- TASK TO CARRY OUT
Copy each line containing the word "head" from the records that follow, please.

- MATERIAL TO PROCESS
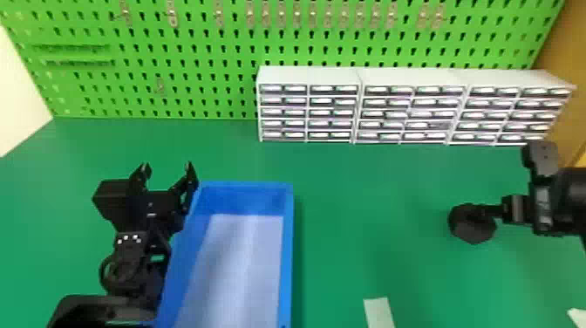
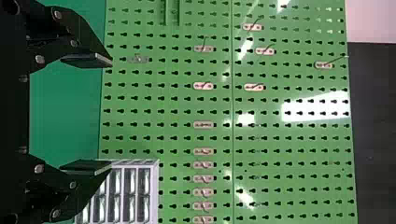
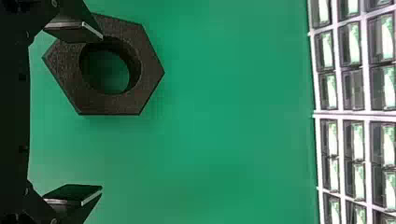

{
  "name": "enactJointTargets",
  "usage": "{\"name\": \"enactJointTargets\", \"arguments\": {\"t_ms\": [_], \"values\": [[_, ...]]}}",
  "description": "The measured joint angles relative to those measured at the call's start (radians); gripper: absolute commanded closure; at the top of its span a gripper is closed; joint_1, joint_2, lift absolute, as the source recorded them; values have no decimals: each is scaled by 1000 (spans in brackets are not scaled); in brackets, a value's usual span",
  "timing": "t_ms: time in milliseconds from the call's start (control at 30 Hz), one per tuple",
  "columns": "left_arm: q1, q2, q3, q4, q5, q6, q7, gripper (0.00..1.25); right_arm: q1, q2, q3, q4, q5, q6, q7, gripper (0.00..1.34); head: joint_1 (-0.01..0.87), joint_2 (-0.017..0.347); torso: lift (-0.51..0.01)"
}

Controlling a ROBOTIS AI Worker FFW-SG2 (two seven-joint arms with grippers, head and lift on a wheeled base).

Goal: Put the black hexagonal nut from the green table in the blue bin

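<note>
The right gripper (image 3: 101,113) is gaping over the black hexagonal nut (image 3: 109,105), which is lying at three o'clock from the blue bin (image 1: 286,261), looking light, rigid and best pinched across opposite flats.

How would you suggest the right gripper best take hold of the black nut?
Probably from above, across two opposite outer flats of the nut: it lies flat on the table, and those straight sides should suit flat fingers. The right gripper is open, but one finger overlaps the ring, so shift sideways first.
</note>
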Motion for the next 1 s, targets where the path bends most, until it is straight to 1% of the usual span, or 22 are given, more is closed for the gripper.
{"name": "enactJointTargets", "arguments": {"t_ms": [300, 1000], "values": [[-4, 0, -2, 1, -2, 0, 0, 475, -35, 0, 2, 71, 37, -31, 5, 154, 657, 57, -95], [-12, 0, -11, 8, -2, 0, -1, 475, -60, 7, -4, 119, 45, -69, 6, 156, 657, 57, -95]]}}
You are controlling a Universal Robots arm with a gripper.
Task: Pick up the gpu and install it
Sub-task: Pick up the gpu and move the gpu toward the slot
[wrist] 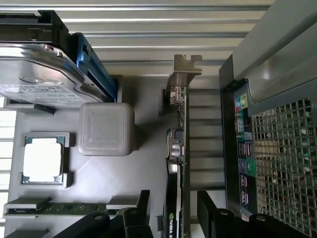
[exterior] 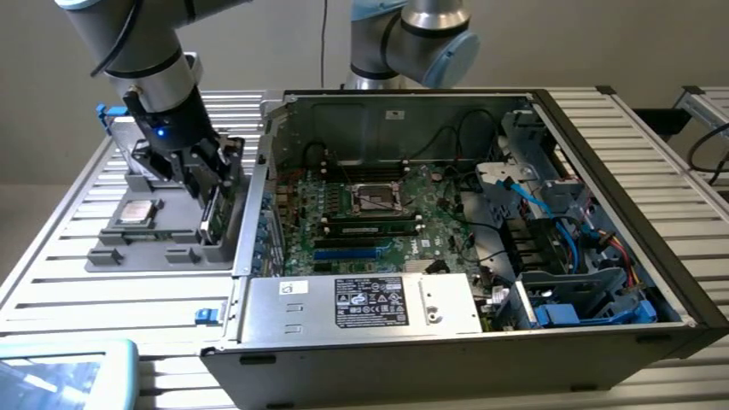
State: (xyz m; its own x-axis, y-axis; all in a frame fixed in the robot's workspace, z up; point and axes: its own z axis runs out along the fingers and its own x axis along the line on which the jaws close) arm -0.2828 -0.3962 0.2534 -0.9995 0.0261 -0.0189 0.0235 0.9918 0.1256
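I have the gripper [exterior: 212, 198] low over the grey tray [exterior: 137, 256]. Its fingers [wrist: 142, 213] are spread apart, one on each side of the graphics card [wrist: 179, 148], with a gap showing on both sides. The card stands on edge in the tray, along the side nearest the computer case [exterior: 456, 363]. The tray also holds a hard drive [wrist: 39, 74], a processor chip [wrist: 43, 159] and a memory stick [wrist: 49, 208].

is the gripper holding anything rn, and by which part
Nothing is held: the open gripper straddles the upright gpu, its fingers on either side and clear of the card's faces.
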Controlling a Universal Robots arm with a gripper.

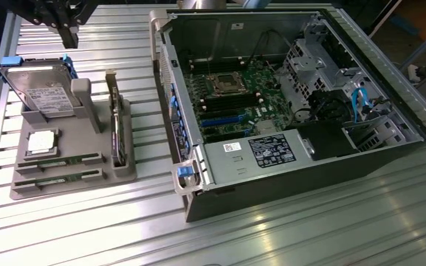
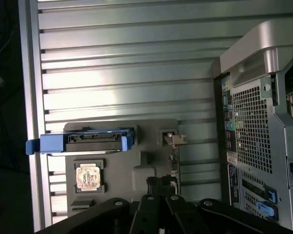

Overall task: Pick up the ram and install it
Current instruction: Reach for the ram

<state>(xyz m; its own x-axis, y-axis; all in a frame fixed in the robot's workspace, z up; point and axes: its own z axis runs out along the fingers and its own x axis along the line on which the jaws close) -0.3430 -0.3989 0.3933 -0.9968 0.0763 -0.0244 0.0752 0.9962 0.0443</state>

- RESULT
  "columns": "left_arm: q1, q2, q3, q4, q5, q6, q7, gripper (0.00..1.25); right_arm: q1, q2, q3, q4, q5, q6, q7, gripper (0.00..1.34); head: joint_1 (-0.01..0.87), joint_2 (-0.017..0.347); torso: lift (-0.51..0.01)"
Controlling a ROBOTIS AI Worker FFW-SG2 (two seven-joint arms with grippers, head and lift on a wheeled base).

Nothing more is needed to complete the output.